The wounded, dying and dead lay scattered thickly around. The groans of the living were more appalling than the ghastliness of the dying or the dead.
All that were still breathing were at once tenderly removed to the cockpit, where the surgeon of the Xyphias, assisted by the surgeon of the Sea Scourge, dressed their wounds, administered opiates, or in other ways sought to alleviate their sufferings.
Body after body of the dead was brought up, sewed in a sail-cloth winding sheet, with a weight at head and foot, and solemnly consigned to the deep to remain until that dread day when “the sea shall give up its dead.”
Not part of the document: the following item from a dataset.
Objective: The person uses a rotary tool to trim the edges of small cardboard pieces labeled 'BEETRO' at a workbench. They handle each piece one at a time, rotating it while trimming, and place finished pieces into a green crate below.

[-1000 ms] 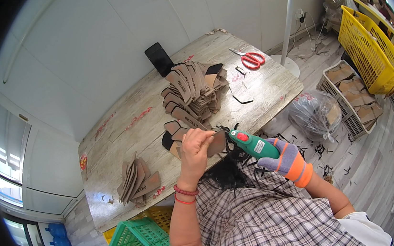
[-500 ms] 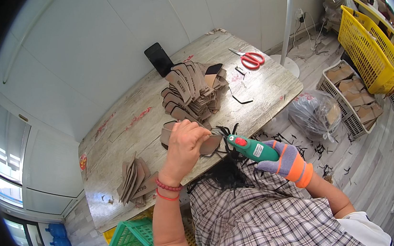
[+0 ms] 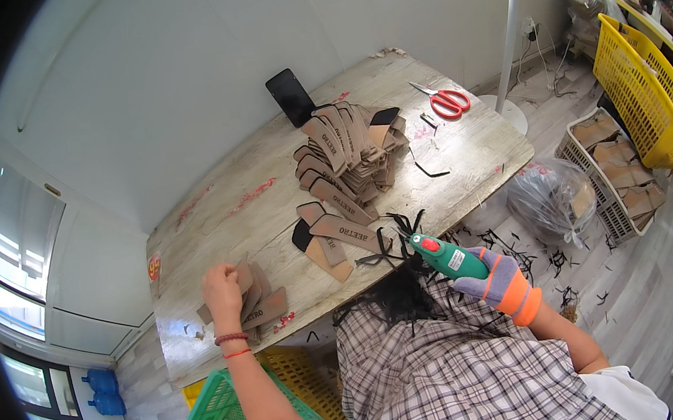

This sacred duty having been performed, the deck was swabbed and put in as good order as circumstances would admit.
The carpenter now reported that he had plugged all the shot-holes of both ships under or near the water lines, and sounded their pumps, and that neither of them now gained any more water.
Lieutenant Ethel then ordered that the further repairs needed by both vessels should be continued by watches both day and night, so that the benefit of the present calm might not be lost.
And then he went below and turned in to take the rest he so much needed.
Britomarte, on leaving Justin, had gone, as I said, down into the cockpit to look after her own especial cases among the wounded, and also to dispatch a messenger in search of Judith. An hour passed away, during which Britomarte had ministered to the wants of all her patients, and at the end of which her messenger returned without any news of Judith, who was nowhere to be found.
Miss Conyers now felt seriously alarmed lest some fatal accident had happened to the girl, or lest she, in her delirium of terror, had cast herself into the sea. In the midst of this anxiety, however, it occurred to her that at the cessation of the cannonading Judith might have returned to the cabin. With this hope Britomarte returned thither.
She had scarcely reached the foot of the companion ladder, when she thought she heard a groan coming from the direction of the stateroom occupied in common by herself and Judith.